● **Task description**: Leave the pictures behind and reproduce every line of the listing exactly.

• • • • •

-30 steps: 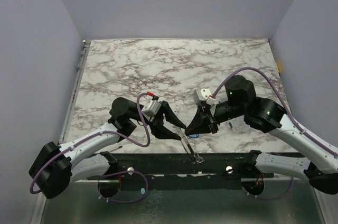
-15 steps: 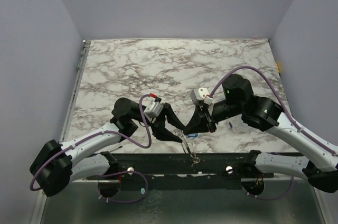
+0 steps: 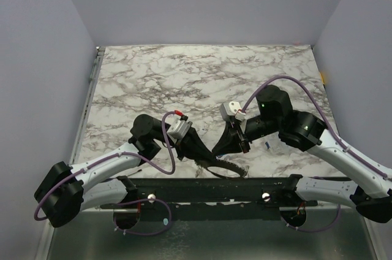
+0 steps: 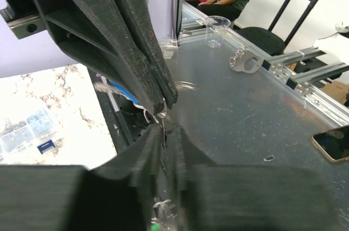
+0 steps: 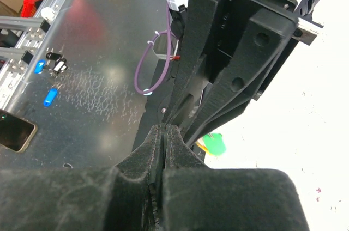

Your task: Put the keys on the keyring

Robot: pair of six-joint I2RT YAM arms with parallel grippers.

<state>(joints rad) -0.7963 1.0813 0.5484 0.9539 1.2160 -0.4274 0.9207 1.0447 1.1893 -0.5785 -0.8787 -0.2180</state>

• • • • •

● **Answer section**:
-30 steps: 
-15 steps: 
+0 steps: 
+0 steps: 
+0 steps: 

Your task: Put the keys on the keyring

Robot: pair of six-joint I2RT YAM arms with parallel grippers.

<state>(joints rad) -0.7963 1.0813 0.5484 0.9539 1.2160 -0.4274 0.9207 1.0447 1.1893 -0.5785 -0.8787 -0.2180</state>

No more output is required for the exercise.